Avanços e desafios do direito ao consumidor no Brasil

Enviada em 28/05/2021

``O conhecimento é, em si mesmo, um poder’’. A afirmação do filósofo inglês Francis Bacon simboliza claramente a incapacidade da sociedade de consolidar os avanços e atenuar os desafios dos direitos ao consumidor, já que essa problemática se cristaliza justamente pelo desconhecimento populacional acerca desses direitos. Dessa forma, avanços na legislação para a defesa ao consumidor são prejudicados por desafios que vulnerabilizam essa parcela social, por isso, deve-se debater e mitigar essa problemática para garantir o bem-estar social.

Em primeiro lugar, é importante analisar de que forma a instauração de um código de defesa ao consumidor representa um progresso social e jurídico. Isso porque, em 1988, foi proposto junto à Constituição Federal o primeiro código de leis que apresentavam uma proteção aos compradores. Nesse sentido, essa ação representou um avanço no âmbito socioeconômico nacional, uma vez que assegurou uma harmonia antes inexistente entre o comerciente e cliente. Desse modo, isso reduziu a arbitrariedade de empresas que podiam controlar e explorar seus clientes, visto que direitos tais como a garantia de 1 ano de uso e a troca em caso de defeito não eram atribuídos aos consumidores. Logo, evidencia-se o principal avanço dessa gama de direitos à população brasileira.

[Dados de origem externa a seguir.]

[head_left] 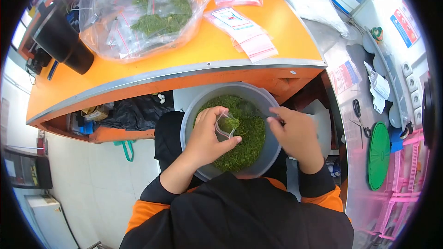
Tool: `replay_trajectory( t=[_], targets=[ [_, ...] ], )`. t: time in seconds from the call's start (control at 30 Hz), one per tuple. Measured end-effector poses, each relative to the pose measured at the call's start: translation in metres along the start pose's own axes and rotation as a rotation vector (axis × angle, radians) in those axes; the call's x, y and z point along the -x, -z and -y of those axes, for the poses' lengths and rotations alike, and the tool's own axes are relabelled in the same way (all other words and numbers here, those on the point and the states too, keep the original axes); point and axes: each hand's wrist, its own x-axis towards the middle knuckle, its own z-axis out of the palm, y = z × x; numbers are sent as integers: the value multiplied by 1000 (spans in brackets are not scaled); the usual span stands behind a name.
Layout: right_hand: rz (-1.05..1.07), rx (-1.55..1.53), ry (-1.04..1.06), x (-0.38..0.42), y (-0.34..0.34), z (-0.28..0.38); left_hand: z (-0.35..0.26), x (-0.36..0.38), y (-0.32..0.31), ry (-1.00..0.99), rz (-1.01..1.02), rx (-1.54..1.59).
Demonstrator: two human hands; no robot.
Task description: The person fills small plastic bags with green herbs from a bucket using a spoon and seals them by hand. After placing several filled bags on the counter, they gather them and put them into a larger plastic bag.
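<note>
My left hand (206, 134) grips a small clear zip bag (224, 131), its mouth spread and some chopped green herb inside. Below it stands a round grey plastic tub (185, 131), holding a heap of the same chopped herb (244, 150). My right hand (297, 133), slightly blurred, is closed around the handle of what looks like a spoon (248, 107). The spoon's bowl rests low over the herb on the tub's far side, and its edges are hard to make out. The bag is to the left of the spoon, apart from it.
On the orange desk (184, 74) lie a large clear bag (99, 41) with filled packets, stacks of empty zip bags (235, 20) and a black tumbler (64, 41). Scissors (356, 108) and a green lid (379, 157) are on the right-hand counter. The desk edge borders the tub.
</note>
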Motion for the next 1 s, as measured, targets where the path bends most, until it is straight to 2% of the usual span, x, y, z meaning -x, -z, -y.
replay_trajectory(
  t=[0.03,0.13,0.23,0.33,0.43,0.53,0.57,0.67,0.77,0.87,0.93,1.0],
  targets=[
    [-86,13,61,1,-8,4,-1,1,-2,-39,-32,-66],
    [40,-215,313,2,-24,27,0,2,-10,-29,-101,-121],
    [77,-129,342,7,-41,24,-2,4,-13,-160,-184,-302],
    [-27,-182,287,3,-27,24,-13,1,-2,-138,-107,-120],
    [204,-105,304,8,-44,9,-14,-9,13,40,134,127],
    [107,-256,326,6,-38,9,-12,-16,25,12,250,89],
    [86,-368,263,7,-38,11,-16,-16,24,-33,198,172],
    [39,-640,127,12,-39,9,-26,-20,39,83,357,-9],
    [77,-729,102,15,-39,-1,-15,-16,33,-204,216,8],
    [106,-674,130,7,-32,3,-14,-17,31,-157,208,20],
    [107,-634,191,3,-30,6,-16,-18,35,-119,268,-34],
    [132,-683,154,2,-29,3,-19,-18,42,-103,329,-76]
  ],
)
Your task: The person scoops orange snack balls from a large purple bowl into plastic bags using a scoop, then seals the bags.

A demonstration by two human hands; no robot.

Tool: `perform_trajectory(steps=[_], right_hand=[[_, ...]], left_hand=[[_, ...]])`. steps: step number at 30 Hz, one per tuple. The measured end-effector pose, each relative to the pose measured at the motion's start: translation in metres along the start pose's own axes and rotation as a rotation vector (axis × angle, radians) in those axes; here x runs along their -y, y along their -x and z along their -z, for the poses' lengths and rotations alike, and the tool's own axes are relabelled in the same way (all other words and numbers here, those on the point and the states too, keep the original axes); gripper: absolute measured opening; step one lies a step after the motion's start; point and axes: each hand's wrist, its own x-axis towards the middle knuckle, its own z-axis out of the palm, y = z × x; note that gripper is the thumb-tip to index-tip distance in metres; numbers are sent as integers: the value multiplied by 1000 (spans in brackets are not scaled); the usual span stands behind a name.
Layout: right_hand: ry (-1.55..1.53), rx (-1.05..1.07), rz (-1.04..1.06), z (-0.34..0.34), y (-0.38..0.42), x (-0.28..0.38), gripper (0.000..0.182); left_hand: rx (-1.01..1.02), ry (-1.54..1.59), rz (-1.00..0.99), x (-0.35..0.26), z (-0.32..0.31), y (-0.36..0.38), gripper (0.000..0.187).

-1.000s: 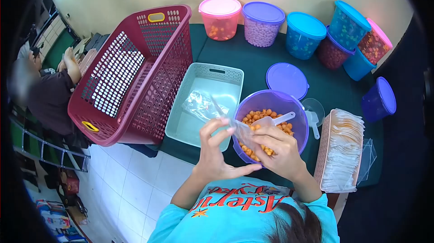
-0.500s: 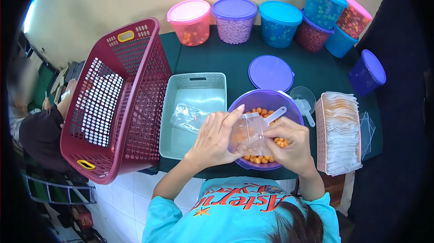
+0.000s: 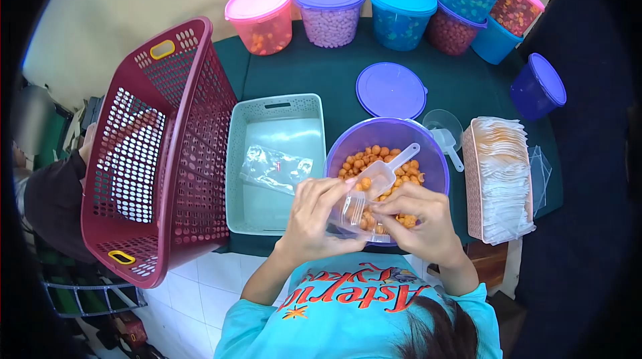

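My left hand (image 3: pixel 313 215) and my right hand (image 3: pixel 424 217) are both closed on a small clear plastic bag (image 3: pixel 353 210) over the near side of a purple tub (image 3: pixel 441 165). Some round orange snacks show through the bag. My left hand grips its left side, while my right fingers pinch its right side. In the tub lie many orange snack balls (image 3: pixel 364 158). A clear scoop (image 3: pixel 380 176) rests on them just beyond the bag, its handle pointing up and right. Part of the tub's near rim is hidden by my hands.
Left of the tub, a pale green tray (image 3: pixel 241 205) holds a clear plastic packet (image 3: pixel 274 168). A maroon basket (image 3: pixel 194 152) stands further left, with a person's dark sleeve (image 3: pixel 57 205) beyond. At right, a pink basket (image 3: pixel 472 192) holds stacked packets. A purple lid (image 3: pixel 391 89) and lidded tubs (image 3: pixel 331 15) lie behind.
My hands have lowered the bag toward my body and tilted it, uncovering more of the scoop and snacks in the tub. The whole view has shifted slightly.
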Motion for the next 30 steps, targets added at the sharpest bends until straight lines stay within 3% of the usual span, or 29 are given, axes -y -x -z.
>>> perform_trajectory(steps=[2, 4, 5, 7, 8, 10, 14, 17, 18, 22, 24, 27, 30], right_hand=[[-63, 22, -17, 5, -3, -6, 10], [-222, 179, -65, 13, -8, -18, 8], [-270, 184, -68, 19, -15, -26, 14], [36, 170, 12, 25, -31, -49, 21], [33, 179, 16, 26, -34, -62, 21], [650, 587, 8, 27, -38, -86, 32], [731, 717, 43, 17, -42, -110, 51], [777, 845, -46, 20, -52, -108, 53], [793, 899, -62, 20, -55, -103, 46], [715, 826, 29, 13, -47, -116, 31], [851, 582, 205, 9, -45, -120, 23], [928, 479, 281, 1, -54, -114, 20], [901, 493, 313, -7, -56, -120, 18]], left_hand=[[-43, -7, 39, -5, -1, 3, 79], [-107, -1, 88, -5, -1, 9, 73], [-116, -6, 96, -5, -1, 13, 73], [-169, -7, 205, -5, 1, 23, 75], [-175, -13, 212, -4, 1, 31, 75], [-161, 62, 328, -3, -2, 43, 78], [-166, 61, 417, -9, -2, 53, 79], [-138, 100, 485, -12, -2, 61, 81], [-141, 113, 497, -12, -3, 62, 82], [-136, 149, 539, -14, -8, 69, 85], [-128, 154, 550, -16, -10, 69, 85], [-86, 169, 564, -18, -11, 66, 85], [-38, 201, 555, -16, -13, 65, 84]])
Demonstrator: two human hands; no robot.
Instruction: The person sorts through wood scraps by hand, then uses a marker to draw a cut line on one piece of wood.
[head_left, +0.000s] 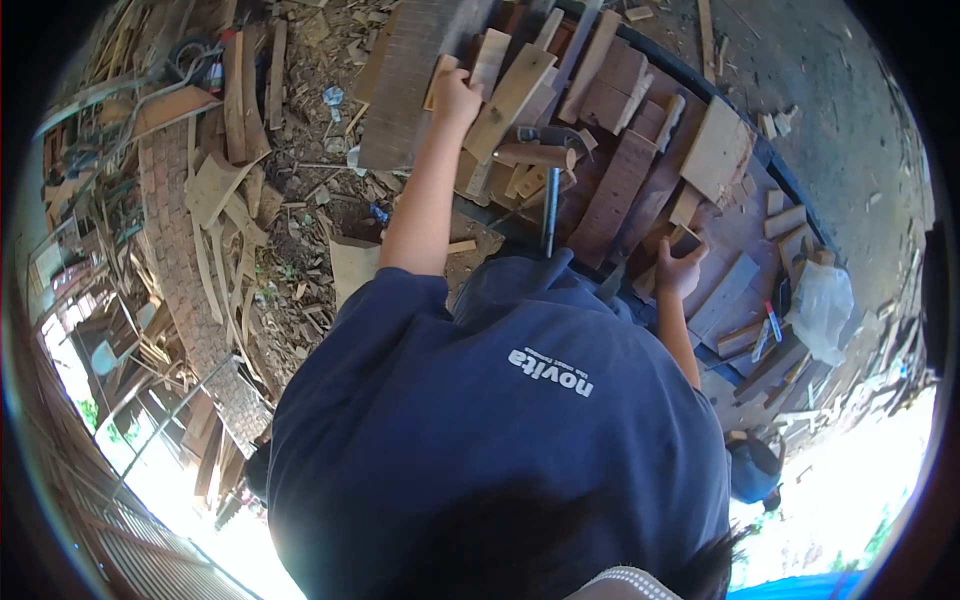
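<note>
My left hand (457, 99) reaches to the upper middle, its fingers closed on a small light wooden piece (438, 82) beside a broad grey-brown board (408, 120). My right hand (680, 270) is curled around a small wooden block (684, 241), with thumb and fingers at its sides. Between the hands lie several planks, among them a light board with a knot (512, 100) and a reddish-brown board (615, 185). A round wooden piece (537, 155) and a blue-grey metal rod (551, 210) sit near my body.
To the right are a clear plastic bag (822, 308), a red-and-blue marker (772, 320) and wood offcuts (785, 221). A dark rim (770, 160) edges the work surface. Wood scraps (300, 270) litter the ground at left. Another person (755, 468) is at lower right.
</note>
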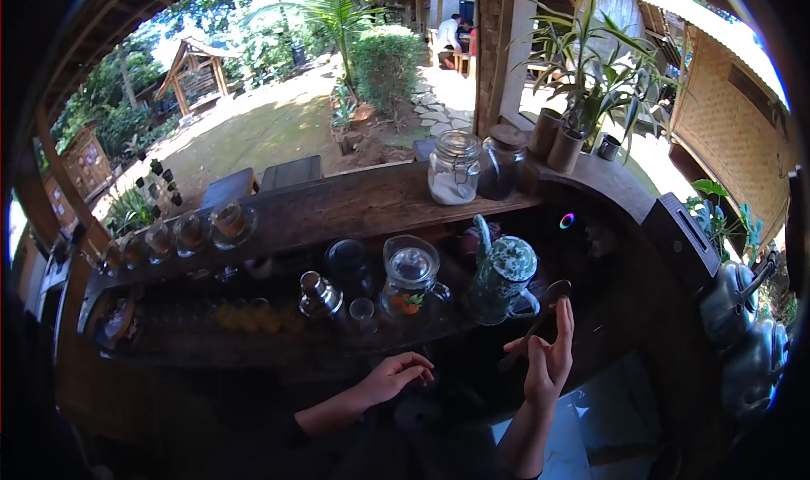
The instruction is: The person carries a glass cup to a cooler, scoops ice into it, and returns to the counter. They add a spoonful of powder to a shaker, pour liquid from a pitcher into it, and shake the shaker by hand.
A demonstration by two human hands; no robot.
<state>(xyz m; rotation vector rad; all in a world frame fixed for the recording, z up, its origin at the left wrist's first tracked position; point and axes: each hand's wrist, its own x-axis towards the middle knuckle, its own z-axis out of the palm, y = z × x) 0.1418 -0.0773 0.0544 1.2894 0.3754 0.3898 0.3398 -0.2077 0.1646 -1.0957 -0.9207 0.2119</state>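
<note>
My right hand (548,362) is raised at the counter's front edge, fingers pointing up, with a dark spoon (557,292) held in it. The spoon's bowl shows beyond the fingertips; part of its handle is hidden by the hand. Lower and to the left, my left hand (395,380) hovers with loosely bent fingers and nothing visible in it. Nearest the spoon stands a green-and-white speckled enamel pot (506,279) with a long spout. Left of the pot are a glass pitcher (410,273) with something red and green in it, a small glass (363,313) and a metal cocktail shaker (320,296).
A clip-top jar of white granules (455,168) and a dark lidded jar (504,161) stand on the raised wooden ledge (354,208). Several filled glasses (229,218) line its left end. Potted plants (567,147), a laptop (682,231) and large metal kettles (730,299) are at right.
</note>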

Em segundo lugar, cabe ressaltar que o principal desafio que corrompe esse código de leis é a vulnerabilidade do consumidor aos golpes e propagandas enganosas.  Conforme o sociólogo sul coreano Byung Chul Han, em seu livro ‘‘A Sociedade do Cansaço’’, as pessoas possuem a capacidade de manipular outras para induzirem um consumo massivo. Seguindo essa lógica, a teoria de Chul-Han explica esse desafio à integridade do consumidor, uma vez que muitos golpistas, por meio de telefonemas e e-mails, passam-se por empresas de cartões de crédito para manipularem outros indivíduos. Sendo assim, muitos clientes de bancos têm seus cartões clonados devido à falta de consciência sobre essa falha no direito ao consumidor. Dessa forma, cabe ao Estado reverter esse paronama para garantir a harmonia social.

Portanto, infere-se que assegurar a conscientização da sociedade é uma medida eficaz para consolidar os avanços dos direitos e mitigar a problemática, por isso, cabe ao Poder Público efevitá-la. Assim, cabe ao Governo Federal criar um projeto para cosncientizar a população sobre a variedade golpes ao consumidor, por meio de anúncios midiáticos e campanhas publicitárias, com a finalidade de atenuar a vulnerabilidade dessa parcela social no território nacional. Por fim, tal ação mitigará os desafios no que tange aos direitos do consumidor, além de consolidar os avanços propostos desde 1988.